Empathy breeds proper judgement. Sympathy breeds sorrow. Contempt breeds arrogance. Neither are proper judgements because they’re based on emotions. That’s why two people can look at the same situation and have totally different views. We all feel differently about a lot of things. Empathy gives you an inside view. It doesn’t say ‘If that was me…’, empathy says, ‘That is me.’
What that does is it takes the emotions out of situations and forces us to be honest with ourselves. Honesty has no hidden agenda. Thoreau proposed that ‘one honest man’ could morally regenerate an entire society.

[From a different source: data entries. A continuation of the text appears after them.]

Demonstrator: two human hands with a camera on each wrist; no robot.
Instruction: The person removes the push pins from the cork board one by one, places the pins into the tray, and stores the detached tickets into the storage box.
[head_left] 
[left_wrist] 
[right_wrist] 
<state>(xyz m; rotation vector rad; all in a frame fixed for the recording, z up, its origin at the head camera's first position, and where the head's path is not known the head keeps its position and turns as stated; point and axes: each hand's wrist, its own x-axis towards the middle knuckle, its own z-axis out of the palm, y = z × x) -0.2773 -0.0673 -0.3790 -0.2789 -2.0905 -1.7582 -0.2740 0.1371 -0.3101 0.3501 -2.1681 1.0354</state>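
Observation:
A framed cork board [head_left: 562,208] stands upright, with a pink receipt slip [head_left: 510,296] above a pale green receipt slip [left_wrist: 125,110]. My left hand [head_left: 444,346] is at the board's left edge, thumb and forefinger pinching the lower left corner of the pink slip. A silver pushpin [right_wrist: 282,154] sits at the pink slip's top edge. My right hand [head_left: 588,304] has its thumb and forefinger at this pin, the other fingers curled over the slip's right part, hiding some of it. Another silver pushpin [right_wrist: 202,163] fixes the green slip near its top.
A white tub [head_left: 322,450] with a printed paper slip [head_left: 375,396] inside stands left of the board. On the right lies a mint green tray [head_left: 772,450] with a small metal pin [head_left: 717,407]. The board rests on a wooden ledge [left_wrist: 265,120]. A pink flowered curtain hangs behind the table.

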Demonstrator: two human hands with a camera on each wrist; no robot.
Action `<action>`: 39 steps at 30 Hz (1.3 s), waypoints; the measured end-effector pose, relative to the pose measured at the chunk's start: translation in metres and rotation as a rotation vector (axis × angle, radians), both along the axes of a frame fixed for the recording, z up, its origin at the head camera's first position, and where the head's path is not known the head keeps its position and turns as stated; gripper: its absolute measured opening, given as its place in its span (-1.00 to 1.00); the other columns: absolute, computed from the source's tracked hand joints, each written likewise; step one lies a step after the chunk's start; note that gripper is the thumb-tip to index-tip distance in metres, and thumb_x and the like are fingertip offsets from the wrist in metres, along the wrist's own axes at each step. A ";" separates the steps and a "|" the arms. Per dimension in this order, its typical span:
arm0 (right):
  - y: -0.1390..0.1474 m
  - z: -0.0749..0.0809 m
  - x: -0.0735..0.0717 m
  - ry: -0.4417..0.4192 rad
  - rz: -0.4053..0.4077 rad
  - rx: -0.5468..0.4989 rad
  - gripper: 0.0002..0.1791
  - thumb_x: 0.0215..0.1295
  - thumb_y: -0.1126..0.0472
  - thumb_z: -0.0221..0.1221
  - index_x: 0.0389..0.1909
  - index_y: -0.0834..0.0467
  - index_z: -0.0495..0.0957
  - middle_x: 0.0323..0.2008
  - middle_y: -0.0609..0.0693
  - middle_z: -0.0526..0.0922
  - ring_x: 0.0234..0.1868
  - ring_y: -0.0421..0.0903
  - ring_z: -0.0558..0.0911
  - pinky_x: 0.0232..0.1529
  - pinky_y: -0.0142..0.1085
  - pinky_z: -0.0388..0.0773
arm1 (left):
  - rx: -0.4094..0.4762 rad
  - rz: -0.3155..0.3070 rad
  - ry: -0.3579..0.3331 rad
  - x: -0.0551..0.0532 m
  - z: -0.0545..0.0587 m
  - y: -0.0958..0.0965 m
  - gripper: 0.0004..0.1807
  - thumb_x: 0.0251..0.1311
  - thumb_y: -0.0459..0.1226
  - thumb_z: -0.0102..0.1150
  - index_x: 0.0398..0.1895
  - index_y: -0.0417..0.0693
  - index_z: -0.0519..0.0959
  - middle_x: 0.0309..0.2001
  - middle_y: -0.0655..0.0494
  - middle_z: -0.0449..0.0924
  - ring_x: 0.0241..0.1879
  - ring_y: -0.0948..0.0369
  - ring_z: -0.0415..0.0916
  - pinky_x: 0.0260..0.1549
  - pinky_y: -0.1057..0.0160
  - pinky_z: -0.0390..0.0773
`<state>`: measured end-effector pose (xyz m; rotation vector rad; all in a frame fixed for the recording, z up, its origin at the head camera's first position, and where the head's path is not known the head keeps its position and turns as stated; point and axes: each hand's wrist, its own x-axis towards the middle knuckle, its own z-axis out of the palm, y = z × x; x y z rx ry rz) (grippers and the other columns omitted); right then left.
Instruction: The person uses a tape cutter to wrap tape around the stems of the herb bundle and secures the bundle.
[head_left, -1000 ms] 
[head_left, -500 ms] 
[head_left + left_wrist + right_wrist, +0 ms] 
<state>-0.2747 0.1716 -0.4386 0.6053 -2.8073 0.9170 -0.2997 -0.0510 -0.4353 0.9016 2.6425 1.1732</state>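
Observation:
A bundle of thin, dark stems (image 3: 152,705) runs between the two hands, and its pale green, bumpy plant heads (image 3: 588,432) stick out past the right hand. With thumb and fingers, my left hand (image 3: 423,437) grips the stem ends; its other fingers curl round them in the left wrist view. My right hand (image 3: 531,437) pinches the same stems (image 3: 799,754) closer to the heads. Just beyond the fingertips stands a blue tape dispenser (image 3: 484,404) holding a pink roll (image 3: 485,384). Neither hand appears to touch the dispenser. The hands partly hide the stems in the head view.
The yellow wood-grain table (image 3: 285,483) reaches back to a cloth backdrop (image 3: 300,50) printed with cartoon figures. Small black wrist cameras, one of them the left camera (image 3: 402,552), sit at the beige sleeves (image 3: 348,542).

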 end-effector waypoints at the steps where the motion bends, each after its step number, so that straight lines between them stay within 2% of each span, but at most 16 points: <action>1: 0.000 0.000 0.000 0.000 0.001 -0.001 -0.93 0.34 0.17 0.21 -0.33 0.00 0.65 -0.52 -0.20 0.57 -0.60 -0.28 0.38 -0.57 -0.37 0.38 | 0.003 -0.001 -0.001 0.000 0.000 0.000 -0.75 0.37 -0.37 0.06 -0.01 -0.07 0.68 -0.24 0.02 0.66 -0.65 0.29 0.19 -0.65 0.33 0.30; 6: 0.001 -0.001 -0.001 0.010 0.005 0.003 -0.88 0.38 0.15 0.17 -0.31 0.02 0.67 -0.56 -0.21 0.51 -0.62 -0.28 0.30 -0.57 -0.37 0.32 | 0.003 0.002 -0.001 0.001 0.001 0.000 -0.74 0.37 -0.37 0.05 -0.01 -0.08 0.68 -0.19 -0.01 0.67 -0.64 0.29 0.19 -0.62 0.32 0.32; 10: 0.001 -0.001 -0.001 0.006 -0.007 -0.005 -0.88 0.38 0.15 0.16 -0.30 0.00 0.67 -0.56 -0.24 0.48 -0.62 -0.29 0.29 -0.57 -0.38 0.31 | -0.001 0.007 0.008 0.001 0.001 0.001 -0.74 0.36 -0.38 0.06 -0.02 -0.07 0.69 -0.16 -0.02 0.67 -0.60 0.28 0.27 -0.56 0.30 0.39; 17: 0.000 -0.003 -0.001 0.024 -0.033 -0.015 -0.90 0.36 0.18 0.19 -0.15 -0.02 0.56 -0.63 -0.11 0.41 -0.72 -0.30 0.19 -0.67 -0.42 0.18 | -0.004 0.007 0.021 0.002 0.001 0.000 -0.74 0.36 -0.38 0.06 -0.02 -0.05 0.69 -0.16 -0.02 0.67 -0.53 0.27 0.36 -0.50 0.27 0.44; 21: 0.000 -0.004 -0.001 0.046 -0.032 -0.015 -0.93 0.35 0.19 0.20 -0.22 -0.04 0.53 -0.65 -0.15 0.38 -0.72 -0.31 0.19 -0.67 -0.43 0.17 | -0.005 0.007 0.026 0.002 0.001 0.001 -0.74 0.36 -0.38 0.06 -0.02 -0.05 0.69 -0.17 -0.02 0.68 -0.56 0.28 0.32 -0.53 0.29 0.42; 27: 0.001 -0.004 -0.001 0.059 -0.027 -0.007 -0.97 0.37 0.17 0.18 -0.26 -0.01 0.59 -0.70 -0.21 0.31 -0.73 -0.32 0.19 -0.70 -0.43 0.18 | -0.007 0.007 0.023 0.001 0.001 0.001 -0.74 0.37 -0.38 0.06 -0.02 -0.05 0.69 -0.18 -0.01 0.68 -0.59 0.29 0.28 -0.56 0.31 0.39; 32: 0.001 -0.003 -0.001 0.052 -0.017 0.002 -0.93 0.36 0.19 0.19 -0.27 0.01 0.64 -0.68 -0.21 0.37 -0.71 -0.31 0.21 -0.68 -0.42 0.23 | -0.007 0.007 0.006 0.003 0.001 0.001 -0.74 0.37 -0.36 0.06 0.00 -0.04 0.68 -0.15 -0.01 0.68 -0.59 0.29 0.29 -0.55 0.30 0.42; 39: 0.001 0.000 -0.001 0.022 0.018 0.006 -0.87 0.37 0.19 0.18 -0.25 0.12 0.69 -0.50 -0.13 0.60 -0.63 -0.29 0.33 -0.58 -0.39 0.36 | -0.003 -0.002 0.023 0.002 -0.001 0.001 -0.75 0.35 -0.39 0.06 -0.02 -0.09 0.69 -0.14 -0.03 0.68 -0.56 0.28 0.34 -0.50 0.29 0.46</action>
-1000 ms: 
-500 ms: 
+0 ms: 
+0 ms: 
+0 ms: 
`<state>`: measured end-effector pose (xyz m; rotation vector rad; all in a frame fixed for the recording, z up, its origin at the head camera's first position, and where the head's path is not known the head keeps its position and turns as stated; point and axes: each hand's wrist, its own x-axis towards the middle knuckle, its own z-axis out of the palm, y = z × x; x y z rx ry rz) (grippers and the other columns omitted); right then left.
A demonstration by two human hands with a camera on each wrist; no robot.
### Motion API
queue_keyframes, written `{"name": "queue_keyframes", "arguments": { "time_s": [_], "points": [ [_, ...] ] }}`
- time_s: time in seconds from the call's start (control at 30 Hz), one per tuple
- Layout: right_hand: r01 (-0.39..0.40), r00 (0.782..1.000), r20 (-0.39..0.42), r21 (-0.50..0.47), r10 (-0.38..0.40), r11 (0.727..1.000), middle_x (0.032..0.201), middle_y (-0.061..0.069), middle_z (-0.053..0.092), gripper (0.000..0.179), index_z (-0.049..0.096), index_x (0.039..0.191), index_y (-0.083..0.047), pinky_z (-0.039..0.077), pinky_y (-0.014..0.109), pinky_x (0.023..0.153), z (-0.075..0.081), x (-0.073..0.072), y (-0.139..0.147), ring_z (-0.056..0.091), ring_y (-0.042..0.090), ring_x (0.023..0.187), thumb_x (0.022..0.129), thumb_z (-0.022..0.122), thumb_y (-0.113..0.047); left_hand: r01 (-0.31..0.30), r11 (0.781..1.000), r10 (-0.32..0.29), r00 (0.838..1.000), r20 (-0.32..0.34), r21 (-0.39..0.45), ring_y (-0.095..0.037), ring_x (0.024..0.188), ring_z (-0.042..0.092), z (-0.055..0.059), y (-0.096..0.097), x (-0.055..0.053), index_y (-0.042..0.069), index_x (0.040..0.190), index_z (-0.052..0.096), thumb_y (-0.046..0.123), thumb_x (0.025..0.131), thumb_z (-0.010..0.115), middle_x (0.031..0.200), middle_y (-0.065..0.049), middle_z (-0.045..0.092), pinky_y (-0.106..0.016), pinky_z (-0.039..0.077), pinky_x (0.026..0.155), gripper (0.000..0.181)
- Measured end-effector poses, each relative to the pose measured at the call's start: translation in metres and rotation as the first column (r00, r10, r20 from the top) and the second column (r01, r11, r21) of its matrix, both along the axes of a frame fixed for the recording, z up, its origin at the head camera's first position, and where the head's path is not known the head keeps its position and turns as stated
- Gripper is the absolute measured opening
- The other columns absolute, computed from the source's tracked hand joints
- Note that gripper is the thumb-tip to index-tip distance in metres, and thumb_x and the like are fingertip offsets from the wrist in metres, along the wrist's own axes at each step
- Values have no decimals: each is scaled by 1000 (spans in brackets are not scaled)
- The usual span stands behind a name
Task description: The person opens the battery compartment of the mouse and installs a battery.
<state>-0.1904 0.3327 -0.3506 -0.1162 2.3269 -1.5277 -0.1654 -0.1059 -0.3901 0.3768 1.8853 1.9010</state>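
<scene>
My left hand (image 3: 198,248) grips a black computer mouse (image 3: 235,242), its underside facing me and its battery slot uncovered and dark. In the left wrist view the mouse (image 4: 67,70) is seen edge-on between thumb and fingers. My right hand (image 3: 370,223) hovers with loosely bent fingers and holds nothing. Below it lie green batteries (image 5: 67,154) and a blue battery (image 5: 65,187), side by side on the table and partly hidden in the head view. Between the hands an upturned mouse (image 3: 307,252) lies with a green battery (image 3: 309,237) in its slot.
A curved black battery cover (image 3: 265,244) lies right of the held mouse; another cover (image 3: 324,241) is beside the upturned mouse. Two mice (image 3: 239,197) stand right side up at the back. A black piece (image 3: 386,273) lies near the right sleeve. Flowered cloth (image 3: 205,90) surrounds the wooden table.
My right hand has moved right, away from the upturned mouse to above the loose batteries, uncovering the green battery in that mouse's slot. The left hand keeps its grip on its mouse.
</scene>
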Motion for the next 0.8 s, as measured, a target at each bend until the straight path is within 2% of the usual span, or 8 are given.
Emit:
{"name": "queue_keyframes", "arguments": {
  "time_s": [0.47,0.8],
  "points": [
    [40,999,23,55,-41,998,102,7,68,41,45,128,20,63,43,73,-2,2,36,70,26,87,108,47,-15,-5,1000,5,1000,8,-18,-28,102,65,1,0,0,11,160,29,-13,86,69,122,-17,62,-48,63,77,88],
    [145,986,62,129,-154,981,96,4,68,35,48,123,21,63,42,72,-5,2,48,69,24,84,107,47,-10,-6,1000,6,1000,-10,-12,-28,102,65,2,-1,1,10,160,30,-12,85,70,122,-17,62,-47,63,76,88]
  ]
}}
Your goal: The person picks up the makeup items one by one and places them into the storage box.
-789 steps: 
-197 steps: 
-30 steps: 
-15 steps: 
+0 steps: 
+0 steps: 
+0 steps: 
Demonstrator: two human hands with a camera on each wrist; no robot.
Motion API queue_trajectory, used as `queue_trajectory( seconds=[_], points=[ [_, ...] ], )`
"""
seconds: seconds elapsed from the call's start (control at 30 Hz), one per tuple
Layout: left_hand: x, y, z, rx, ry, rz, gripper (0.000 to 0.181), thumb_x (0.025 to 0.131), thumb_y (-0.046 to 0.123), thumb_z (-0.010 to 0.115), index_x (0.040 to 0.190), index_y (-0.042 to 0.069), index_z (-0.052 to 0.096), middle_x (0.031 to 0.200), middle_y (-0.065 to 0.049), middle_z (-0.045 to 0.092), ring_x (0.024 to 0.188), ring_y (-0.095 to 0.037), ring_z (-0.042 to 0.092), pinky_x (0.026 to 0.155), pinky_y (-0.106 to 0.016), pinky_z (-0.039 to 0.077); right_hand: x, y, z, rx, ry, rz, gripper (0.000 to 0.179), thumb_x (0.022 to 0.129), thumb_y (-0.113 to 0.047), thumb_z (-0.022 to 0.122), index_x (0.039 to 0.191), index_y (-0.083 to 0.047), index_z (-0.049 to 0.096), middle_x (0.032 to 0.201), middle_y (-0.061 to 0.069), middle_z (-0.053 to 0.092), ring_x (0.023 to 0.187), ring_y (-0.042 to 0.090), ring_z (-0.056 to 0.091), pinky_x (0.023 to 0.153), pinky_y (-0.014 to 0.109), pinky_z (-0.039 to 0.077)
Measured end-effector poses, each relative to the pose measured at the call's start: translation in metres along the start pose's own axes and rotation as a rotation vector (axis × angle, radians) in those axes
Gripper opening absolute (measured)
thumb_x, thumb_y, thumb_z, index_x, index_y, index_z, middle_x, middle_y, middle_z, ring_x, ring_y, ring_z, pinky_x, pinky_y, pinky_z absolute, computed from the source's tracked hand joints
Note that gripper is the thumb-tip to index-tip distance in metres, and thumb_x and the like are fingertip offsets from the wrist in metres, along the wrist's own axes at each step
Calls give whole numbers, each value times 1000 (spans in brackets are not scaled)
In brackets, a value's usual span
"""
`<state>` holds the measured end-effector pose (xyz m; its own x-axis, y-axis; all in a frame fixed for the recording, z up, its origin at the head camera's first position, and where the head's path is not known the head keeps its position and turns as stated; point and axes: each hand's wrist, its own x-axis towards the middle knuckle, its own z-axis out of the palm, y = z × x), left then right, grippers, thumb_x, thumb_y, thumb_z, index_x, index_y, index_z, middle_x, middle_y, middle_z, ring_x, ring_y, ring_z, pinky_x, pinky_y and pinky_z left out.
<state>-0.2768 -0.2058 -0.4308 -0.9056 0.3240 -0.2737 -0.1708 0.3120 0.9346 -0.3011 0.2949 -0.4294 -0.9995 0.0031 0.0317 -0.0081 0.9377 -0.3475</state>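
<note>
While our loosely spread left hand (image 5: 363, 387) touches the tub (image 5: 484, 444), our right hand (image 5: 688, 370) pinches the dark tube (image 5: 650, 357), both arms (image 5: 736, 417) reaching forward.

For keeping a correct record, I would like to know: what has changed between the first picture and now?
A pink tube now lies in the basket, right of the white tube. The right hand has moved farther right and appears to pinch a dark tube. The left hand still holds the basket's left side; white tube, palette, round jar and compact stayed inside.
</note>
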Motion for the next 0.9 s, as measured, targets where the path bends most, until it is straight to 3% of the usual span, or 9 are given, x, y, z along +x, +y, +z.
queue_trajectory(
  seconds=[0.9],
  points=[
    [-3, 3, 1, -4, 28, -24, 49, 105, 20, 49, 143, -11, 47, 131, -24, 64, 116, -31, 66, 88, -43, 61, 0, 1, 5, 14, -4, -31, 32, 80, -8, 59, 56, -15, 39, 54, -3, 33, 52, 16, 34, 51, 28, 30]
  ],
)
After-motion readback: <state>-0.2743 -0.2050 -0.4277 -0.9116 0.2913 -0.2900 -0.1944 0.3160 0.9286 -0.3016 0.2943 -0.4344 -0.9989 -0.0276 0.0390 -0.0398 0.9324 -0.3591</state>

It’s beautiful language and well written, but unfortunately it comes with a catch. Ray Jasper found himself on death row after being convicted of plotting the slaying of David Alejando, the owner of a radio studio. During the course of his trial, it was found that he tricked Alejando into coming to the radio studio late at night, and then slicing his throat, while his friends stabbed him to death. In order to avoid getting the death penalty, his counsel argued that he technically didn’t kill the victim, rather it was co-conspirators. This argument was eventually too thin to work, and he was sentenced to death.
His words were so powerful in the letter that it almost wiped away his past actions, and made readers all across the world hail him as a martyr of a corrupt system; which, in a number of ways, he is, but there is too many other factors to consider when looking at his legacy. This is possibly a simple case of right message, but wrong messenger. It isn’t that he doesn’t have the right to voice his disagreement with the way the world works, rather that his words will now forever be tied to his past misdeeds. The fact that he never asked for forgiveness during the entire six page diatribe, is an indication that he still doesn’t understand what he has done or how it has effected those involved.
The truth that can be found throughout his letter will unfortunately be marked.It shouldn’t though, truth is truth. Hopefully people will see this as an opportunity to start a serious conversation about the topic that he did bring up.